Sadly, you’re probably correct in predicting that he’ll be put back “on the street” when he heals.

PintoNag

@11 I don’t advocate killing the mentally ill. I don’t think anyone in the community should have to do a gut-check before defending themselves because someone who threatened them might be either mentally ill or deficient.

By their very nature, the mentally ill do better in institutional settings because they are closely watched and maintained, both in daily routine and medications. Those insitutions are horrendously expensive, if they are run correctly, because staff-to-patient ratio has to be about four times higher than with a regular hospital. And commitment means inherent violations of personal rights and liberties. The insitutions our country had up until the 1970’s were closed because of the abuses those violations brought about. It’s a Catch-22 situation for all involved.
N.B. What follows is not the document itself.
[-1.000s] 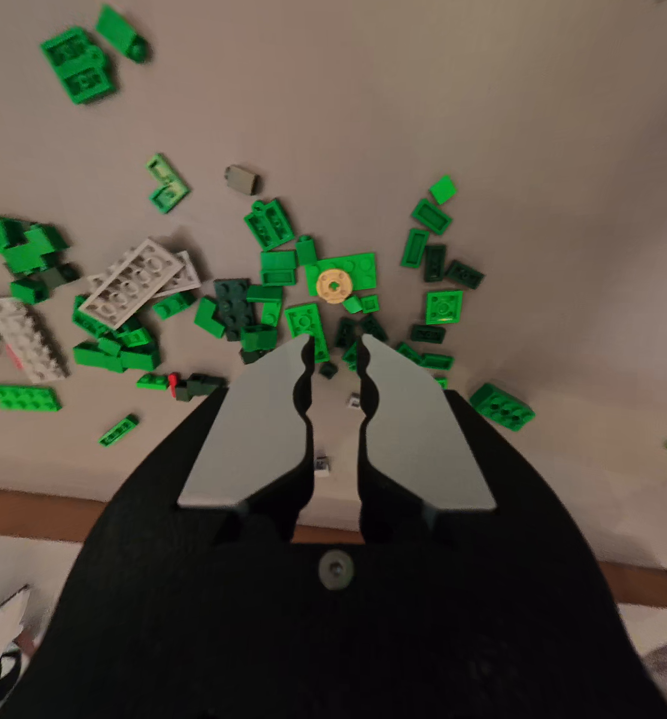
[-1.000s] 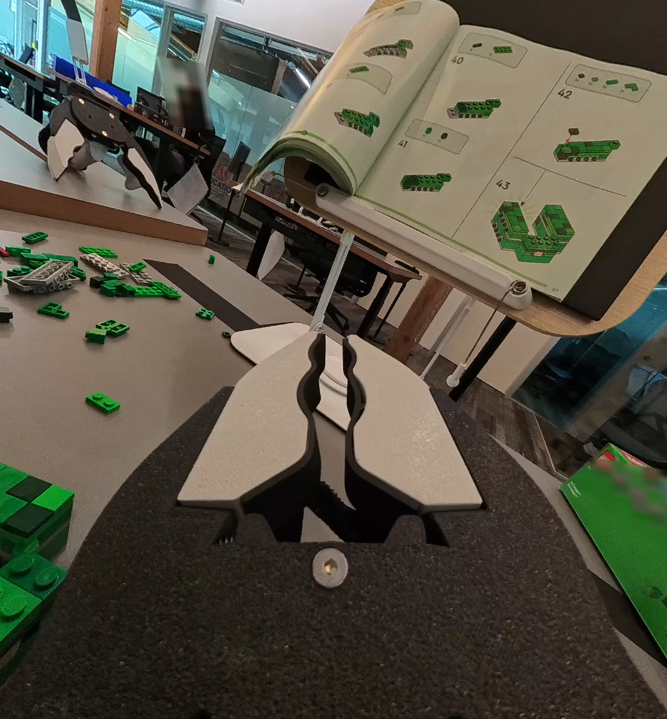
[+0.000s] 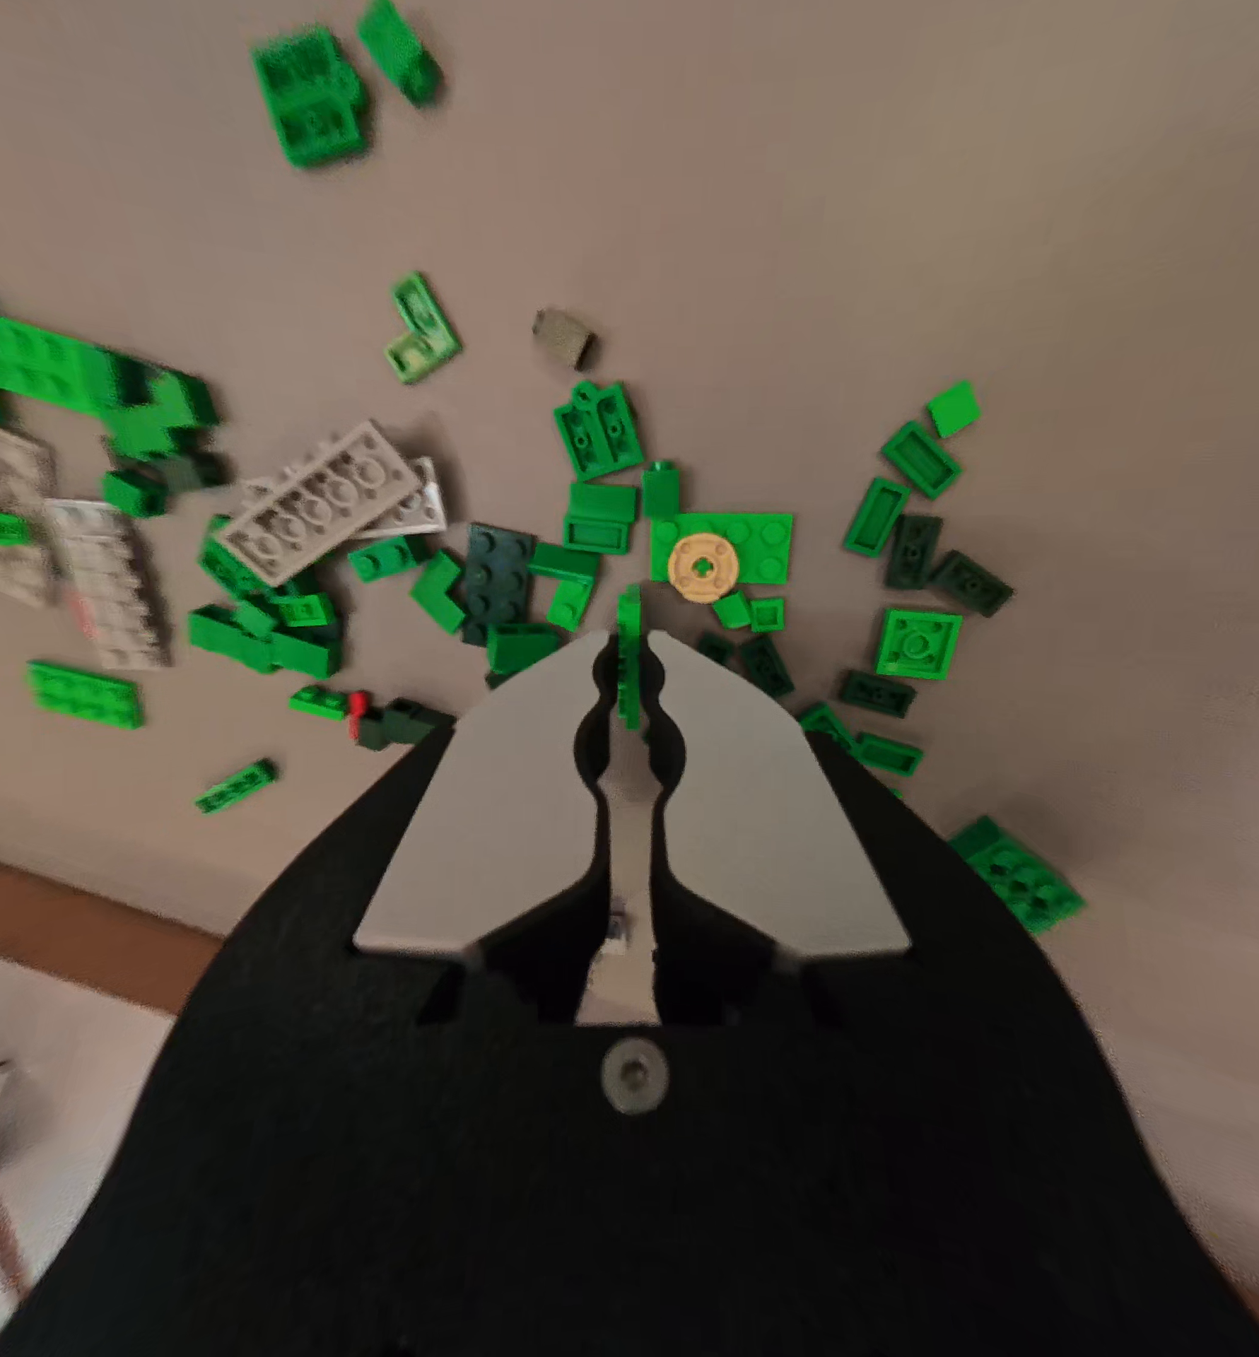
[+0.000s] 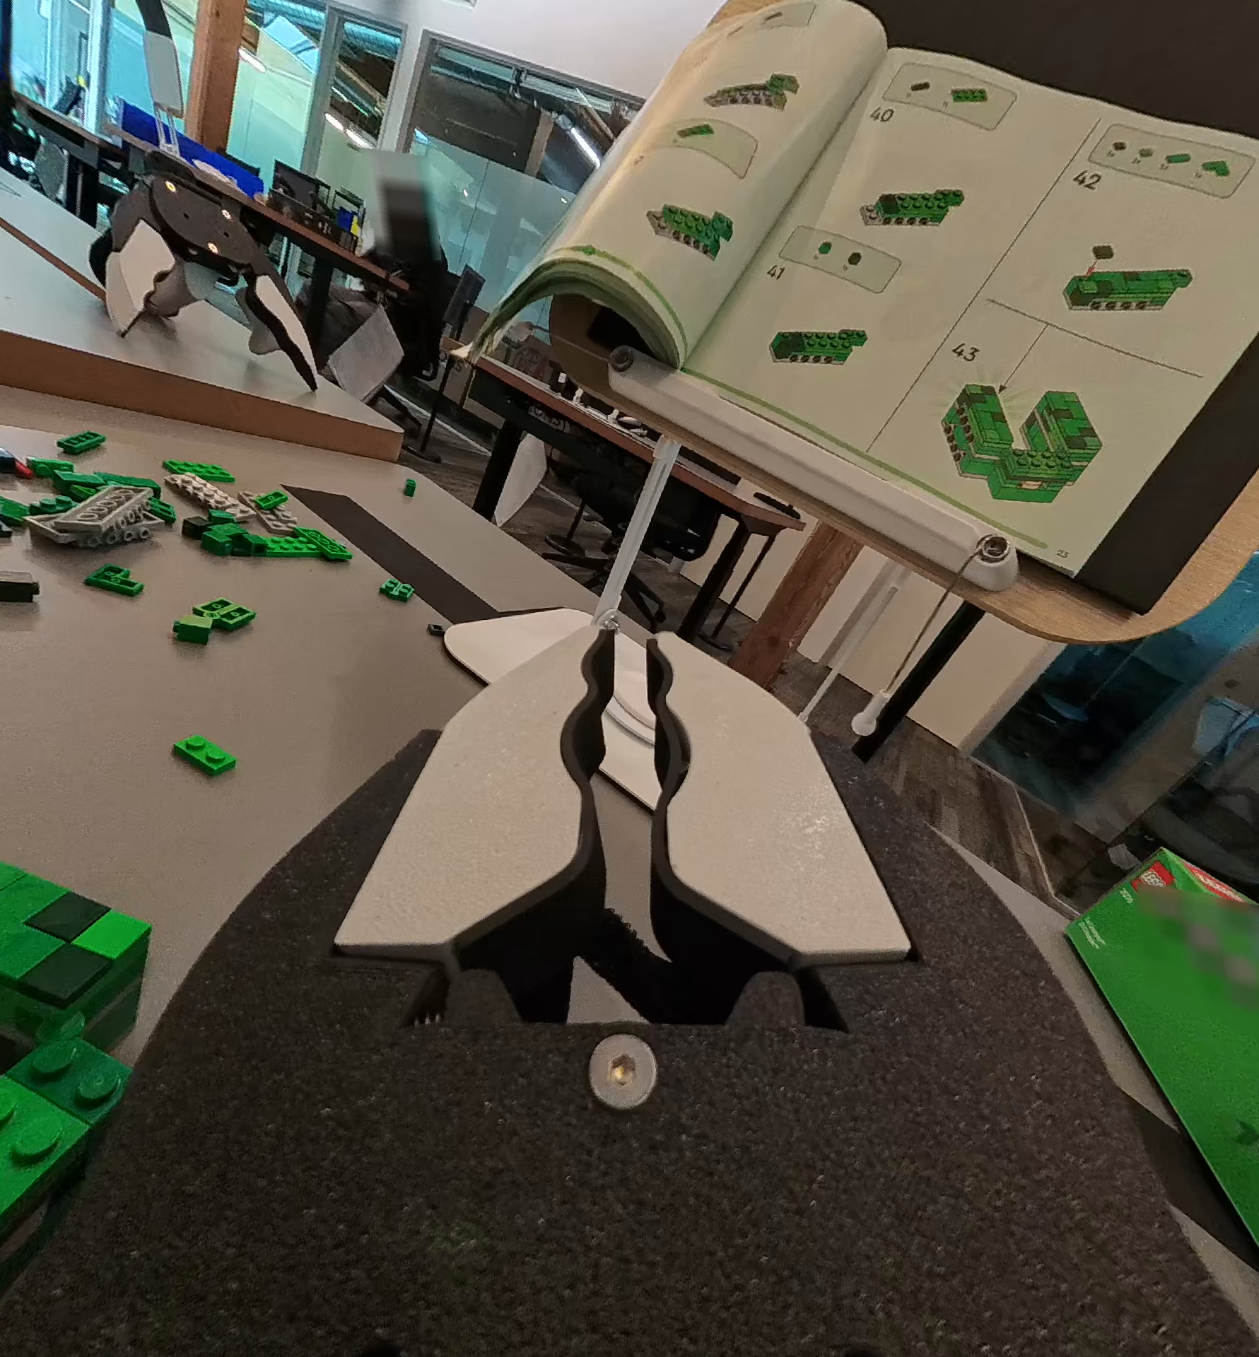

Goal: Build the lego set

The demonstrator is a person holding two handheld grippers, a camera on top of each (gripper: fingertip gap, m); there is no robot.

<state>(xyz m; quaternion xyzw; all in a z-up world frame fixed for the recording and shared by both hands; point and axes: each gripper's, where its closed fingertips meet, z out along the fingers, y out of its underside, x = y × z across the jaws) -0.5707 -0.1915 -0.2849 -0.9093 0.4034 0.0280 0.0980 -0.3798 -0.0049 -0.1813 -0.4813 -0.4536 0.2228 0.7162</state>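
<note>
The grey-brown tabletop (image 4: 83, 705) carries everything; its far edge drops to a wood-trimmed side. Near its right edge stands the white metal book stand (image 4: 817, 470) holding the open instruction booklet (image 4: 979, 242), with a green cardboard set box (image 4: 1199, 1028) lying at the near right corner. At the near left corner sits the partly built green brick assembly (image 4: 31, 976). Across the middle lies a scatter of loose green and grey bricks (image 3: 464, 558), among them a long light grey studded plate (image 3: 325, 507) and a small tan round plate (image 3: 702, 568) resting on a bright green plate. The left gripper (image 3: 632, 640) hangs over this scatter, its jaws pinching a thin bright green plate (image 3: 629, 661) held on edge. The right gripper (image 4: 626, 646) hangs near the stand's base, jaws nearly together with a narrow gap and nothing between them.
</note>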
My problem is this: who out in the community should be the ones to suffer, so that dangerous humans may exercise their civil rights, that they neither understand nor can truly appreciate? We have an extensive program for the mentally ill here in my community, and I get heartily sick of running a gauntlet of wandering, mumbling lunatics on our streets and in our stores and restaurants, and I feel sorry for both those of us who don’t need an institution, and those of us who do.

FatCircles0311

Delusional you say? Why isn’t that person separated from society then? Oh, because the then the Democratic party couldn’t exist…..

B Woodman

Usually those with mental deficiencies, even though they’re being “mainlined”, have a person(s) nearby to watch them. Where was this watcher? Like letting a child run loose and get into trouble, the PARENT is the one who catches the major blame.